Haïti, une aide humanitaire plus que controversée

Le 16 avril dernier, Arte diffusait « Assistance mortelle », un documentaire de Raoul Peck qui a eu un écho retentissant dans la plupart des médias français. Et pour cause, une très grande accusation quant à l’aide promise de la communauté internationale qui ne serait jamais arrivée à destination. Revenons sur trois années d’assistance après le séisme qui a touché Haïti.

Assistance mortelle

(Tous droits réservés)

Les chiffres de l’aide internationale sont on ne peut plus éloquents : sur les quelques 4 000 000 000 de dollars promis, Haïti n’a bénéficié que de la moitié de ces dons à la fin de l’année 2012. En 2010, René Préval le président haïtien affirmait qu’il y a avait un cruel manque de communication entre l’ensemble des donateurs et le gouvernement haïtien ; les premiers ne prenant pas en compte les besoins réels et s’imposant sur le terrain. Il évoquait également un manque de coordination dans l’aide internationale ; alors qu’il aurait été plus simple que chaque donateur se spécialise dans le soutien de tel ou tel domaine, chacun a souhaité avoir son rapport dans chaque domaine pour un rayonnement plus grand. Il est évident que les donateurs qui souhaitent aider cherchent avant tout leur propre intérêt et tentent d’intervenir là où le retour positif leur sera le meilleur.

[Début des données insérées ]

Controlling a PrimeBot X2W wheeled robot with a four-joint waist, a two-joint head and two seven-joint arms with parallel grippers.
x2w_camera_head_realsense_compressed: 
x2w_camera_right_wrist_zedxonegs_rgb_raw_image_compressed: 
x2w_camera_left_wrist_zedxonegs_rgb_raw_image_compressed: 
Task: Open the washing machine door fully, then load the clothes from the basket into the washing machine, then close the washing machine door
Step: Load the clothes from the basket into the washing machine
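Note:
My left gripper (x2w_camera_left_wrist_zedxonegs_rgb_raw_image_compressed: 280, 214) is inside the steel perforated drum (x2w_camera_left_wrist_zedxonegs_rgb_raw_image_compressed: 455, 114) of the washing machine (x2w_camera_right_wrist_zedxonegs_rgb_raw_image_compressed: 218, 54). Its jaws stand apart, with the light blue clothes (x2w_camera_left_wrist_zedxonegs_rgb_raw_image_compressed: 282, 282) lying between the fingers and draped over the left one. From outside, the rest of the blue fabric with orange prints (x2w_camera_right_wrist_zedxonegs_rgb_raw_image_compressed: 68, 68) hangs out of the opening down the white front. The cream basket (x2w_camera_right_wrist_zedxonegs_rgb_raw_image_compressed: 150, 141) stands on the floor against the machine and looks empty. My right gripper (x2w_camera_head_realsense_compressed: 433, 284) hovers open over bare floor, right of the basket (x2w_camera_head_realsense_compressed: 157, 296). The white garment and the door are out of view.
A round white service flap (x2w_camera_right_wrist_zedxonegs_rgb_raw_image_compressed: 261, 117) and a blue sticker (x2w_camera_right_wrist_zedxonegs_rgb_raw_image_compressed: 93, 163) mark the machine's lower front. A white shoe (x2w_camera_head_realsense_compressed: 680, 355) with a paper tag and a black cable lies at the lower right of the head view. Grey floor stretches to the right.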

Le tremblement de terre du 12 janvier 2010 est d’abord un drame, quelque chose d’inhabituel, de terrible. Les cadavres, les blessés, les destructions, les cris…les médias s’arrachent les images de la catastrophe…Le monde est en émoi et se doit de réagir. C’est alors qu’une course à l’aide s’entreprend. Qui donnera le plus? Qui interviendra le premier? Des promesses sont faîtes par milliers. La totalité de l’aide internationale promise répond aux besoins du pays anéanti: plus de $ 4 milliards promis pour un besoin estimé à mois de $ 4 milliards. Pourtant, sur place l’aide financière n’arrive pas de la même manière que les promesses, les images des « sauveteurs » financés par les donateurs dorent ces derniers sans répondre aux besoins sur place. Le point de vue du réalisateur sur ce point est sans appel: « Lorsque les États-Unis annoncent donner 2,5 milliards, il faut refaire le calcul. Enlever dès le départ les 8 % prélevés par ceux qui vont administrer cette somme, la Banque mondiale ou une institution quelconque.  Puis on se rend compte que 800 millions vont servir à payer les dépenses des militaires que personne n’a appelés, mais qui ont débarqué au nombre de 20.000, dont 10.000 sur le terrain et 10.000 autres pour s’occuper d’eux… Quand on annonce 2,5 milliards, ce n’est donc pas une aide à Haïti mais à l’ensemble du dossier, dépensée en priorité dans et pour le pays qui donne ! » Un constat: tout le monde veut reconstruire mais personne ne souhaite « passer le balais ». L’image de reconstruction semble effectivement plus vendeuse que celle de déblayage, seulement cette étape est primordiale, sans quoi vouloir reconstruire ne sert à rien. 

Nous sommes aujourd’hui en 2013, la catastrophe a déjà presque été oubliée des donateurs. L’intervention d’urgence a eu lieu mais qu’en-est-t-il des projets de développement? L’humanitaire n’est qu’une phase de l’intervention, aujourd’hui le besoin se place dans le développement, mais qui s’en charge? Certes, des objectifs ont été atteints notamment en ce qui concerne les transports ou encore l’eau et la salubrité; cependant nous ne savons pas à quelle fin va servir l’argent promis encore non perçu, et encore moins si ces fonds seront un jour réellement débloqués pour le développement d’Haïti.

L’aide internationale ne doit plus avoir affaire à une gestion aussi chaotique. Haïti souffre de ce manque de considération désintéressée. L’aide internationale doit cesser d’être une « générosité intéressée » (Le Nouvelliste, éditorial de Frantz Duval) laissant au dépourvu tout un pays. « Assistance mortelle » nous ouvre les portes d’un monde où l’argent et le rayonnement international prime sur la reconstruction d’un pays tout entier.